Opinion: 00-86

September 14, 2000






Digest:  A candidate for election to a judicial office may not accede to a political party's pre-nomination request that he/she decline offers of nomination by other political parties; but is free to decline other offers for reasons independent of any such request.
 

Rule:  22 NYCRR 100.5; 100.5(A)(4);
           Joint Opinion 91-27/91-49 (Vol. VII);
           Opinion 93-25 (Vol. XI);
          Matter of Rosenthal v. Harwood, 35 N.Y.2d 469 (1974);
          Matter of Donovan v. Board of Elections of Nassau County,
29 N.Y.2d 725 (1971).
 
 

Opinion:

            An Administrative Judge, acting on behalf of other judges in the Judicial District who are seeking reelection, inquires whether acceding to a pre-nomination request by a political party, that he/she decline nomination by other political parties, is prohibited political activity, or would create the appearance of prohibited political activity; and, if so, whether such conduct would affect the judges' subsequent assignment to Election Law proceedings involving any of the political parties encompassed by this inquiry. It appears that underlying this inquiry is a request that this Committee reconsider our Opinion 93-25 (Vol. XI).

            Section 100.5 of the Rules Governing Judicial Conduct states that "(a) judge or candidate for election to judicial office shall refrain from inappropriate political activity"; and section 100.5(A)(4) further states that "A judge or non-judge who is a candidate for public election to judicial office: (a) shall maintain the dignity appropriate to judicial office and act consistent with the integrity and independence of the judiciary."

            In Matter of Donovan v Board of Elections of Nassau County, 29 NY2d 725 (1971), the Court of Appeals wrote that ". . . political organization leaders ought not exact a promise of party loyalty from candidates for judicial office as a condition of support, and such candidates should not make these promises in exchange for support ..." 29 NY2d at 726. Three years later, the Court revisited the issue in Matter of Rosenthal v Harwood, 35 NY 469 (1974), and explicitly stated that in its decision in Donovan, "A more precise choice of words would have replaced 'ought not' with the more accurate 'may not'". 35 NY2d at 473. The Court went on to hold that the exaction of agreements against cross-endorsements by judicial candidates is impermissible.

            This Committee, in Joint Opinion 91-27/91-49 (Vol. VII), citing Matter of Rosenthal v Harwood, stated that judges seeking reelection or non-judges seeking election to judicial office may not accept one political party's designation conditioned upon declining any offer of nomination for the same position by another political party. Subsequently, in Opinion 93-25 (Vol. XI), the Committee stated that a candidate for judicial office could, at the request of the party nominating him/her, decline cross-endorsement by other parties, provided such declination was not a condition of the nomination.

            In light of the above rulings, it now appears to this Committee that the ethical distinction between acceding to a condition or acceding to a pre-nomination request not to accept another party's nomination - because it is made by a political party offering a judicial nomination - is too fine for purposes of practical application or public perception.
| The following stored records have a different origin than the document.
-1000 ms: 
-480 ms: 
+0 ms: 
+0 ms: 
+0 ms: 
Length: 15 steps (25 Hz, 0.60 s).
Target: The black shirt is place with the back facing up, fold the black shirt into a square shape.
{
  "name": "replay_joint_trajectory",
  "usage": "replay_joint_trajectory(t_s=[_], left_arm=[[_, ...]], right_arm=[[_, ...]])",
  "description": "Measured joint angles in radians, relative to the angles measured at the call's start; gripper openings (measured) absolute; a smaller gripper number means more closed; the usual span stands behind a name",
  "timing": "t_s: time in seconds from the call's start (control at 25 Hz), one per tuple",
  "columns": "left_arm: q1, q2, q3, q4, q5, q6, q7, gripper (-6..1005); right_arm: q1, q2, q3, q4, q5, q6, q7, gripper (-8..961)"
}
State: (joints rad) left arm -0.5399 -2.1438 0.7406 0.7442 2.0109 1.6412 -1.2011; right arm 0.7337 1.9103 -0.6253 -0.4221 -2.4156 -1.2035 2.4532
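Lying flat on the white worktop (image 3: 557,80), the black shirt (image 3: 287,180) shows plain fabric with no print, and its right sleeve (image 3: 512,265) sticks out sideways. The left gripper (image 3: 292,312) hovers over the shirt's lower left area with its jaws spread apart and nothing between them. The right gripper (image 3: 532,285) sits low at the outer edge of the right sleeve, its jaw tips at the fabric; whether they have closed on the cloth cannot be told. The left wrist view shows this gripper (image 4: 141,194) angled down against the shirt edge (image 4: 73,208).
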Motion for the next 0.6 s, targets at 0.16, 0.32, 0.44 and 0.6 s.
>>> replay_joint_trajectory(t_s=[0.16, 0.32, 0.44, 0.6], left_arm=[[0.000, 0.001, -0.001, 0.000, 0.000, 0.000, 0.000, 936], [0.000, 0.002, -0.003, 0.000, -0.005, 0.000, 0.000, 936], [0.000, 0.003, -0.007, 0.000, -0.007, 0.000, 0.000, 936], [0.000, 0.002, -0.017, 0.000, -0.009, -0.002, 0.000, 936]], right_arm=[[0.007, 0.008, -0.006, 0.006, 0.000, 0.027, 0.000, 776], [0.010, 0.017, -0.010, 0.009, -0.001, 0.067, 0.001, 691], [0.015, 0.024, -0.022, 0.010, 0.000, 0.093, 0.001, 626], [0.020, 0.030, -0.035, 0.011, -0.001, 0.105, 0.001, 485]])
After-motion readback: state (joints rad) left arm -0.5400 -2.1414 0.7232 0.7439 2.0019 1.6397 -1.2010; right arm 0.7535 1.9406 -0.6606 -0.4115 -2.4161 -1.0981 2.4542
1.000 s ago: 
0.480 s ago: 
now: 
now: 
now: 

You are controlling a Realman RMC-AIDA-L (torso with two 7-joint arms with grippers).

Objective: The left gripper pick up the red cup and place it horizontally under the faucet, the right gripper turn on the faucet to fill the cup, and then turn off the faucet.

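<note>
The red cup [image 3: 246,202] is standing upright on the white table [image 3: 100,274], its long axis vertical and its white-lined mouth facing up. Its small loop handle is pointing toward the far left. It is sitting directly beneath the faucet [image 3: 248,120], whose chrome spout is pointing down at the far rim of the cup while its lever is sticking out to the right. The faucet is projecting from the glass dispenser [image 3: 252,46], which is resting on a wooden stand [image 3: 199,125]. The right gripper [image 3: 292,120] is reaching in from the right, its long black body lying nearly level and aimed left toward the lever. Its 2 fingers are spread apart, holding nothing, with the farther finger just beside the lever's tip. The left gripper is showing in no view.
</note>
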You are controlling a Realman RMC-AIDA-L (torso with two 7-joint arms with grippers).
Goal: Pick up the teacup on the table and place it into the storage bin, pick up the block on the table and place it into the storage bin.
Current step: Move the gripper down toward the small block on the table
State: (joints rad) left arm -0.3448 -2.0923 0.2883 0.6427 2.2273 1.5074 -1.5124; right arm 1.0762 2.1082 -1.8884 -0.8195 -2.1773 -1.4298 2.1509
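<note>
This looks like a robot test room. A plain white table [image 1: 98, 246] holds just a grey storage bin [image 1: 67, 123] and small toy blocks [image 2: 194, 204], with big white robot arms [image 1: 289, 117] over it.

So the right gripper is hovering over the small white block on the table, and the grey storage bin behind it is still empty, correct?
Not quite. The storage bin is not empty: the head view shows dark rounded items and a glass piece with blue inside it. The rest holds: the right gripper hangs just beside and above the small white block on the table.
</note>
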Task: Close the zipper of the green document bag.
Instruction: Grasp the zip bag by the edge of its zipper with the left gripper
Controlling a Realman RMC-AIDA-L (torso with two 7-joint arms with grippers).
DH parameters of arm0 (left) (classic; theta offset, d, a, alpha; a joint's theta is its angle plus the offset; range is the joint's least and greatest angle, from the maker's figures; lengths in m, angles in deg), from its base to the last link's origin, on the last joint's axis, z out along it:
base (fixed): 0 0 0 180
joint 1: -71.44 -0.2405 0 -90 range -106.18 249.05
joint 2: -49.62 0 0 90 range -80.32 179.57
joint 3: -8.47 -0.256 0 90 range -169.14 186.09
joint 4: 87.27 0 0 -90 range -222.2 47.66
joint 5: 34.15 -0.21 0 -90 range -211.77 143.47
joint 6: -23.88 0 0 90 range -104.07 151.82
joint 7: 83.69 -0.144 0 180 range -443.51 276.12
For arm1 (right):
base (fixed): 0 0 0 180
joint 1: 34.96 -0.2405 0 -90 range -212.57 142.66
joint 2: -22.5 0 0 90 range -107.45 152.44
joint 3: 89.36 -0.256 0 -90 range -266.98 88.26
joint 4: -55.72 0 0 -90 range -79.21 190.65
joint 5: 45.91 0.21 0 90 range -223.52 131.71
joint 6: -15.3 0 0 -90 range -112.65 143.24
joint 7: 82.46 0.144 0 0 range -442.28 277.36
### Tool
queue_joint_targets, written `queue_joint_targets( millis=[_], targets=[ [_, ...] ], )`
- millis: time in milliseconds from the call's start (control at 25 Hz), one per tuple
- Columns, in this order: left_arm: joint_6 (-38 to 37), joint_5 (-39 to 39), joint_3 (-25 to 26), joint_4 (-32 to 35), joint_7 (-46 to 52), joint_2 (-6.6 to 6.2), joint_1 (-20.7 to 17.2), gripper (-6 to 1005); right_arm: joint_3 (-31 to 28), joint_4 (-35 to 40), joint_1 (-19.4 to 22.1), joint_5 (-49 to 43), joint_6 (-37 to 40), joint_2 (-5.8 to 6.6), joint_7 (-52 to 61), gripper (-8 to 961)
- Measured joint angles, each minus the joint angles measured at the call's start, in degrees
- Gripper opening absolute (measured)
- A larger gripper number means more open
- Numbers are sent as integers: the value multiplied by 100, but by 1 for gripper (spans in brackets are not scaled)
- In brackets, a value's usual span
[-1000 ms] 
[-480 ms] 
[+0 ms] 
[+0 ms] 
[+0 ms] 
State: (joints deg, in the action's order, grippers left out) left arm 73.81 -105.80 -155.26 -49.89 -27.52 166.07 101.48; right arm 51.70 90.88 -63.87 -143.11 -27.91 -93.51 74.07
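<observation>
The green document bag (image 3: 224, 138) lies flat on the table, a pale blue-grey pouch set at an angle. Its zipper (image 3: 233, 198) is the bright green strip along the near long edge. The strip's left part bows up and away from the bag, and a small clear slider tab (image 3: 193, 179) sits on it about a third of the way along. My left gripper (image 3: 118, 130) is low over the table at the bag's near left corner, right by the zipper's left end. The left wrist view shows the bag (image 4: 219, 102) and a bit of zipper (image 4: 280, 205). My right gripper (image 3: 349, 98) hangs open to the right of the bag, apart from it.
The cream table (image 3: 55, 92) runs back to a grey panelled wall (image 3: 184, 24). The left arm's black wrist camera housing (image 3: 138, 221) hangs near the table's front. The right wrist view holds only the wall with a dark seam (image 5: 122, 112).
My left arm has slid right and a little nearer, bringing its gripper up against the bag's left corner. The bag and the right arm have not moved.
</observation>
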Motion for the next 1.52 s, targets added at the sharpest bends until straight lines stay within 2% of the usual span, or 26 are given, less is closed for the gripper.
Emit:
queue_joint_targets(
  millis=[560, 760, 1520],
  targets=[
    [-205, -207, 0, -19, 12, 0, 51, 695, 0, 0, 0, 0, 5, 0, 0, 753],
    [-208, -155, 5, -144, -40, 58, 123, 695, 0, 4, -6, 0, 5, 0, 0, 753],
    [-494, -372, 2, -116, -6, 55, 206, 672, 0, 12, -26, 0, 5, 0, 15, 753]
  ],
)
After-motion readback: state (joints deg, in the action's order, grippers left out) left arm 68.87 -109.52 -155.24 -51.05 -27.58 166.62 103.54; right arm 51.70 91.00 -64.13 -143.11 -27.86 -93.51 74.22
We are now of the view that complying with either a pre-nomination request made by, or a condition imposed by a political party - that its candidate for judicial office decline cross-endorsement by other parties - would give rise to "an impermissible reciprocity of obligation between a political party and its candidate for judicial office", and thus demonstrate "a belief in party discipline repugnant to the choice and functioning of an independent judiciary." Matter of Rosenthal v Harwood, supra, at 475.

            But, we do note that it is not within the scope of this Committee's authority to advise that a political party is forbidden from making a suggestion in this regard. Nor does the Committee believe that candidates for elective judicial office are obligated to accept any and all cross-endorsements offered. For example, there are situations where a candidate for judicial office is tendered nomination by parties whose positions or platforms are repugnant to the candidate's personal opinions; or who may, for his/her personal or philosophical reasons, not wish to associate, or be seen to associate with the leadership or other candidates of a political party. Clearly, accepting a nomination by such a party does not necessarily require acceptance of that party's goals, positions, or platform. However, some candidates may appropriately believe, inter alia, that in their circumstances and at that time, acceptance would indicate to the electorate such an approval; or they may have strong, valid reasons for declining to be associated with the leaders, members, or candidates of certain political parties. Under these circumstances, a candidate for judicial office is entitled to decline cross-endorsement by another party, provided the decision to do so is a personal one, and not arrived at as a result of the pre-nomination request or insistence of any other political party.

            In light of the views expressed herein, the second issue posed by the inquiry concerning the assignability to Election Law cases is moot.